Je n'attends plus la réponse de l'Administrateur. Je sais désormais
qu'elle ne viendra jamais. Qu'il se soucie de mon cas comme maintenant
de son ancienne villa aux murs lézardés. Que mes lettres n'ont jamais été
transmises à l'Administrateur en Chef, qu'elles ont dû finir dans la
poubelle du bureau de la secrétaire dont Rachid était amoureux.
Je sais désormais qu'à mon tour il me faut choisir.

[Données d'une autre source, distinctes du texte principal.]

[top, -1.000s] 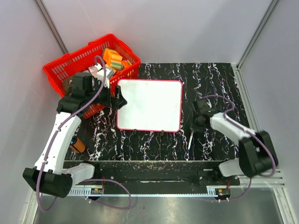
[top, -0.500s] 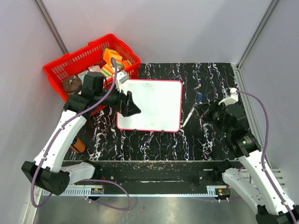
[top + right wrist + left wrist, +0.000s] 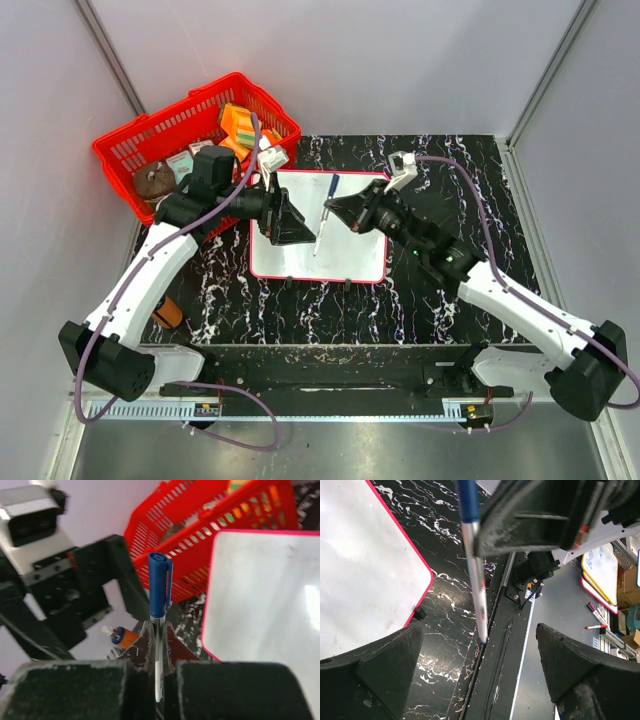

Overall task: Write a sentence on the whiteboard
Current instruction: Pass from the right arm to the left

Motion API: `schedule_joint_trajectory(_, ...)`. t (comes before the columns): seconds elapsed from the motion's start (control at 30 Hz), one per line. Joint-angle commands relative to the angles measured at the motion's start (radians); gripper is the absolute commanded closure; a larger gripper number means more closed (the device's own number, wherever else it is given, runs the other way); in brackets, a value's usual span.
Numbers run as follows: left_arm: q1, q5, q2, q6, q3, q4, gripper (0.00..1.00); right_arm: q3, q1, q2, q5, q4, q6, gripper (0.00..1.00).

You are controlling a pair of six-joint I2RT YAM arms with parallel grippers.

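The whiteboard (image 3: 345,235) lies flat mid-table, white with a thin red frame; it also shows in the left wrist view (image 3: 360,570) and the right wrist view (image 3: 265,595). Its surface looks blank, and the sentence is not in view. My right gripper (image 3: 330,208) hovers over the board's left half, shut on a marker (image 3: 333,185) with a blue cap and white barrel. The pads (image 3: 146,640) pinch the barrel just below the cap (image 3: 159,587). My left gripper (image 3: 300,228) stands wide open right beside it, the marker (image 3: 475,570) hanging between and beyond its fingers (image 3: 375,675).
A red basket (image 3: 195,140) with several items stands at the back left, touching the board's corner area. An orange-capped object (image 3: 168,313) lies on the table by the left arm. Enclosure walls close in on both sides; a rail (image 3: 330,385) runs along the front edge.
My right arm swung from the table's right side to over the board, carrying the marker. My left gripper moved right, onto the board's left part, and stayed open.
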Motion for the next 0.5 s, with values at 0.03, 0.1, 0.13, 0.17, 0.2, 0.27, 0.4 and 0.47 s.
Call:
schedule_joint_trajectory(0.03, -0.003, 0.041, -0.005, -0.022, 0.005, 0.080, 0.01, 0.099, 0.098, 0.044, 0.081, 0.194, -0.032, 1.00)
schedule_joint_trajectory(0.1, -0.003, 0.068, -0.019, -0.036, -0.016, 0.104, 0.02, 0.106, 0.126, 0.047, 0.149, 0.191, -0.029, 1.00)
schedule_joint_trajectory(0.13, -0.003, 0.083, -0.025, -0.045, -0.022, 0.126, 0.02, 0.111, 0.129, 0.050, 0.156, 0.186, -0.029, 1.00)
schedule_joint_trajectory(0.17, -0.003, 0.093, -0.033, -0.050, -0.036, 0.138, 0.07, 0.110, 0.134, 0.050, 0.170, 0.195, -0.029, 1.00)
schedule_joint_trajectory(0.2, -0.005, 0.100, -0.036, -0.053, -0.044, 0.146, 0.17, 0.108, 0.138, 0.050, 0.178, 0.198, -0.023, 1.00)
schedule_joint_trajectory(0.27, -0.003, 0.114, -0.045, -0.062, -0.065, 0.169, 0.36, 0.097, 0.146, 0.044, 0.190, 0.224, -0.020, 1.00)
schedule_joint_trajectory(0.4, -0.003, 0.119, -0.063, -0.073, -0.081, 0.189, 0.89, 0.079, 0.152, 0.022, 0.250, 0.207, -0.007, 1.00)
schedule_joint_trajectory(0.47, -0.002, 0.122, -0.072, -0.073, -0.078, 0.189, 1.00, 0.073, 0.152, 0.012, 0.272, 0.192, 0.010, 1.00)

Faire comme Vingt-Cinq, qui considère qu'il a fini de vivre, accueillant
chaque nouveau matin comme un supplément d'existence inespéré,
accepté sans aucun engagement de sa part, restant par conséquent hors de
toute atteinte, déconnecté en quelque sorte, aucun projet, aucune
ambition n'ayant plus de prise sur lui, ayant si longtemps vécu qu'il a
perdu le souvenir de son âge et d'une partie de son passé, où les
événements finissent par se télescoper, toute chronologie abolie, pour lui
donner en fin de compte l'illusion de l'immortalité, ou plutôt d'une
existence aux limites indéfinies, comme s'il avait vécu par intervalles
incompréhensiblement dispersés sur l'échelle du temps, sans solution de
continuité, que certains éléments de sa vie s'étaient déroulés dans un
avenir paradoxal, qu'il ne serait pas étonné de vivre une seconde fois, ce
qui explique peut-être sa certitude de retrouver un jour Rachid, l'ami qu'il
a laissé partir sans même un signe d'adieu.

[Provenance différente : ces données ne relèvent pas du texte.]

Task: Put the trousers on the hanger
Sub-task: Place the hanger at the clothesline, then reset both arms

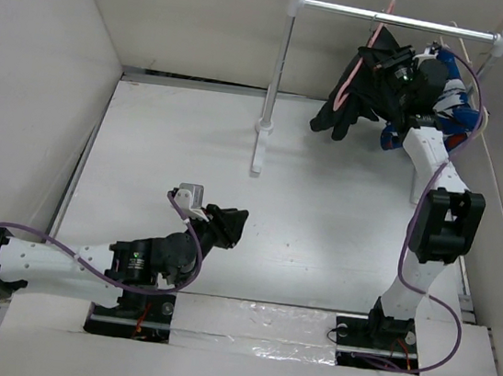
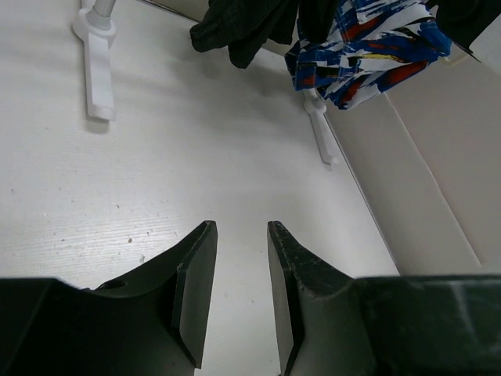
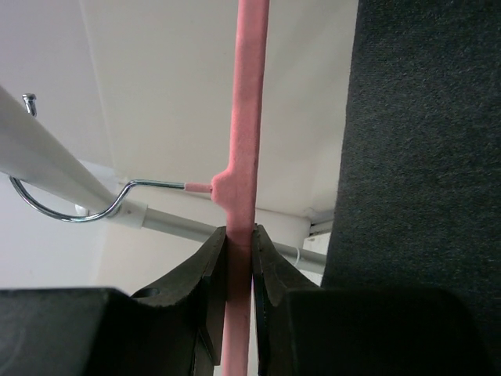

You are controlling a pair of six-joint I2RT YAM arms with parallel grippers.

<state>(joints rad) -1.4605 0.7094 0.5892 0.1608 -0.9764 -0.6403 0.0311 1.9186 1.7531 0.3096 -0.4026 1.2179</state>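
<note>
White walls (image 1: 34, 76) on three sides, white counter (image 1: 318, 243), rail rack (image 1: 399, 20) at back right.

Status: hanger (image 3: 244, 117) is up on the rack. The right wrist view shows its metal hook (image 3: 74, 210) curled over the rail. Trousers (image 1: 355, 95) hang from the hanger in a dark bunch, off the counter, just beside the patterned garment (image 2: 368, 47) on the same rail. So the main step looks done, or near enough.

Right hand (image 3: 239, 243) is pressed together on the hanger's pink arm, near the hook junction. Black cloth fills the right of that view, close beside the fingers. Can't tell whether it touches them.

Left hand (image 2: 241, 235) is spread, holds nothing, sits low over the near-left counter, well apart from the rack. Not involved now.

Open items, my read:
- Can't see whether the trousers lie evenly over the hanger's bottom bar or hang off one side. Top view shows a lopsided clump, legs not laid out.
- Right hand has to let go of the hanger and back out without dragging it off the rail or snagging cloth.
- Then both arms clear.

Estimate: late stage. Release and retreat left, maybe a tidy of the drape.
</note>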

Faire comme l'Ecrivain, qui n'a pas fini de se colleter avec lui-même
dans une impérative quête intérieure, et qui a été amené à franchir toutes
les limites, qui revient des plus terribles confrontations où les moindres
secrets sont traqués sans concession, jusque dans leurs plus ultimes
retranchements, l'Ecrivain qui depuis longtemps poursuivait sa mutilation
volontaire pour se retrouver stérile et aphone, enviant secrètement le mal
qui torturait Omar, qui se considérait comme floué, indûment sevré de
tous les drames de l'existence qui seuls, peut-être, auraient pu lui fournir
la justification nécessaire, ou simplement le renoncement définitif, l'aveu
de l'impuissance.
A moins de suivre Rachid, qui décida son départ un beau matin, dans
la plus totale improvisation, n'ayant même pas pris le temps de
rassembler toutes ses affaires, et qui, après un dernier regard vers son
ami, se mit à marcher vers la clôture, sous l'œil attentif des gardes qui
observaient l'approche de ce géant aux mouvements désarticulés, comme
s'il avait compté sur une brusque paralysie de ces derniers, ou sur leur
pétrification, qui les aurait rendus incapables d'ébaucher le moindre geste
susceptible d'entraver son avance, ou peut-être simplement refusait-il
d'envisager cet avenir attendu au bout de quelques pas, se contentant
d'une féroce conviction qui lui dictait la nécessité de partir ?
A moins d'imiter Omar, qui quitta subrepticement la scène, laissant les
vrais protagonistes face à face. Laisser les loups entre eux, et que les plus
féroces l'emportent. Omar n'était pas préparé à passer sa vie à griffer et à
mordre. Il aimait sourire.
Aux premières lueurs du jour, un homme aux allures furtives est venu
nous annoncer la mort de Staline, la fin du cauchemar et l'aube d'une ère
nouvelle. Il a longtemps parlé, en détachant bien ses mots, comme s'il
voulait les charger de conviction, ou comme si lui-même ne parvenait pas
à se convaincre de la réalité de l'événement. Ou bien tout simplement ne
s'est-il pas encore réhabitué à vivre au grand jour, toujours incapable de
retrouver les gestes naturels après une si longue période ? D'où vient-il ?
A-t-il eu affaire à Raspoutine ? L'Homme sans nom en est convaincu.
Dans ce cas, d'où lui vient cette assurance ? Veut-on encore nous leurrer ?
De toute façon, nul d'entre nous n'est en mesure d'accepter les certitudes
du messager, et nous baissons la tête, assis autour du cadavre de Omar.